Each chapter in Part II serves as a concrete example of a “practical theology of the arts” in action. For example, in the sixth chapter, “Fabric Arts in Peru as Identity,” there is an exploration of the production of cuadros in Peruvian women’s collectives, beginning with a narrative and contextual description of the arts practice taking place. After this, the authors claim that these arts function “to make the women who produce them aware of their own voice that had been silenced… while helping them establish a sense of personal belonging” (81), a comment which is immediately followed by rapid explanations as to how the Mother’s Clubs which create the cuadros reflect a form of Freirean critical consciousness (89), Levinasian ethical relationality (89), Gadamerian dialogue (90), Lyotard’s postmodern condition (90), and “the wisdom of the arts as a practice of transformation that we claim is characteristic of a practical theology of the arts” (90).
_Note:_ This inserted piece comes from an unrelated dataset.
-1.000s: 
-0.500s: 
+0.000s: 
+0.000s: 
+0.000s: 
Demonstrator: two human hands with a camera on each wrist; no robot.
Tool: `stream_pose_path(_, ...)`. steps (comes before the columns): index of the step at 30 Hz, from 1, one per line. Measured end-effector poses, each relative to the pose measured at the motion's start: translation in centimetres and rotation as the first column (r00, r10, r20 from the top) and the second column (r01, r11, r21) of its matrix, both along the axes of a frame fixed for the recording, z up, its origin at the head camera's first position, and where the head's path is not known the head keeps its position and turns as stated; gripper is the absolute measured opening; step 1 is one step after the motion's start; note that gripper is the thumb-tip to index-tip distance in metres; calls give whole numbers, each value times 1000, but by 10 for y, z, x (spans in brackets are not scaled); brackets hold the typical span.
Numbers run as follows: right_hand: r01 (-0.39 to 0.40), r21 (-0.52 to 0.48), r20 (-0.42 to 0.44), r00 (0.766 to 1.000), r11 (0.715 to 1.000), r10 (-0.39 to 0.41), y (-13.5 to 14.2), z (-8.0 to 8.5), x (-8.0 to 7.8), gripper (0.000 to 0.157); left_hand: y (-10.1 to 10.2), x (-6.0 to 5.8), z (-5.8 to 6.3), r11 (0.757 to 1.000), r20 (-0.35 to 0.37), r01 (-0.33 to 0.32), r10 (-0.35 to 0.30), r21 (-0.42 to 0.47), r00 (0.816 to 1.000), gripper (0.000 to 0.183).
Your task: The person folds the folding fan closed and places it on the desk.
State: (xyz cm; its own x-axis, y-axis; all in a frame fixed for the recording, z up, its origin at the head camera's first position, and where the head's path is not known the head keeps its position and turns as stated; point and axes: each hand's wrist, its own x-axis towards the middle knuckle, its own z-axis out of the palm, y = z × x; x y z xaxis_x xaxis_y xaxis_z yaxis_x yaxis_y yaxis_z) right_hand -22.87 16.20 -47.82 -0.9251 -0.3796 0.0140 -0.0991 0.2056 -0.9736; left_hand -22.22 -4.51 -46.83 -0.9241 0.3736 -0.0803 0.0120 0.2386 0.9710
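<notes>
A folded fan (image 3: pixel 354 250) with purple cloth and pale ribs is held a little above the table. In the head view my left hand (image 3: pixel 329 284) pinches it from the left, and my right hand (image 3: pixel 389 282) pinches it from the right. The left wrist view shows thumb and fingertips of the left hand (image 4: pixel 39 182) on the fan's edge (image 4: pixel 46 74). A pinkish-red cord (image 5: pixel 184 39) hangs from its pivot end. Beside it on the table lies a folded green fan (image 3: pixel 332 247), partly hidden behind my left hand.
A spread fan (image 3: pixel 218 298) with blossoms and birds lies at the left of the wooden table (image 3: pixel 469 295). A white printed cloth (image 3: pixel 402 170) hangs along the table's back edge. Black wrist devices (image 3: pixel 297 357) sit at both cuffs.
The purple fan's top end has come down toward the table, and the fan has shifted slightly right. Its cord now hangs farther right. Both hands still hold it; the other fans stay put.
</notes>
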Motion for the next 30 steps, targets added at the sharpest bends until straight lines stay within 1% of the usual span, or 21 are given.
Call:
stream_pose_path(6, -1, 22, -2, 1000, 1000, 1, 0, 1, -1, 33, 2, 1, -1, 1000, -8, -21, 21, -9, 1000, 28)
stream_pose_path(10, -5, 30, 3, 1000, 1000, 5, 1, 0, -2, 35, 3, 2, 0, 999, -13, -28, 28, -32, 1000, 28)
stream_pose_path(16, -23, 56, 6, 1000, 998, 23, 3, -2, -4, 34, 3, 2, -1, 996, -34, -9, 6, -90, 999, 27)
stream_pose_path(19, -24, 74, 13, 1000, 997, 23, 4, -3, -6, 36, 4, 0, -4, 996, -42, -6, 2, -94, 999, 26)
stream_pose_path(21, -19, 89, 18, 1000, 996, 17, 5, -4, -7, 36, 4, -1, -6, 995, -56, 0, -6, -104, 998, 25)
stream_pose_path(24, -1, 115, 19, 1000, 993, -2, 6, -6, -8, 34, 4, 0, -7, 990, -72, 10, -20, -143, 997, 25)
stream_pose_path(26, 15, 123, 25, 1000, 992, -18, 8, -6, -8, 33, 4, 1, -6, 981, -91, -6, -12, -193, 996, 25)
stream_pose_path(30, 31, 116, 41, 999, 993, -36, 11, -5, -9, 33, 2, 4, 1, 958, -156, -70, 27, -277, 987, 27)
The text is densely packed with citations.
In short, Illman and Ruth enact their working definition of practical theology in each case-study chapter.They 1) examine the particulars of the context, 2) elucidate how it is that the arts-based practices under investigation “require theory to be retooled,” 3) point to the feminist, dialogical, post-modernist, and/or liberationist theories which might support those practices, and 4) affirm the practice in question as a form of a practical theology of the arts.
While useful as a reference text for theology and the arts, Illman and Smith’s methodological choice to name the locus theologica as the communities’ arts-based practices also raises an interesting issue for practical theologians beyond arts and theology conversations. To affirm that the practices themselves are the practical theologies is to suggest that the content of the book in question, Theology and the Arts: Engaging Faith, is not itself a practical theology, but a theoretical reflection on practical theology. Following this logic, to the extent that the field of practical theology is engaged in the investigation of practices, Illman and Smith’s method suggests that the formal academic discipline of practical theology is that which discovers, legitimates, critically reflects upon, and offers opportunity to change to communities in which practical theology actually happens. That is, books and dissertations under the heading of “Practical Theology” are not actually practical theologies themselves, but engagements with practical theologies, which are definitionally embodied and localized. This is certain to be too narrow an understanding of the field of practical theology for some, but others may find it refreshingly clear cut and useful for the ways in which it takes the onus of enacting practical theology off of the practical theologian, shifting agency primarily to the hands of communities, which the theologian helps to recognize, legitimate, catalyze, and/or critique. However one feels about the authorial decisions of nomenclature, this text will be an undeniably useful resource for anyone working at the juncture of theological reflection, observation-based research, and the arts.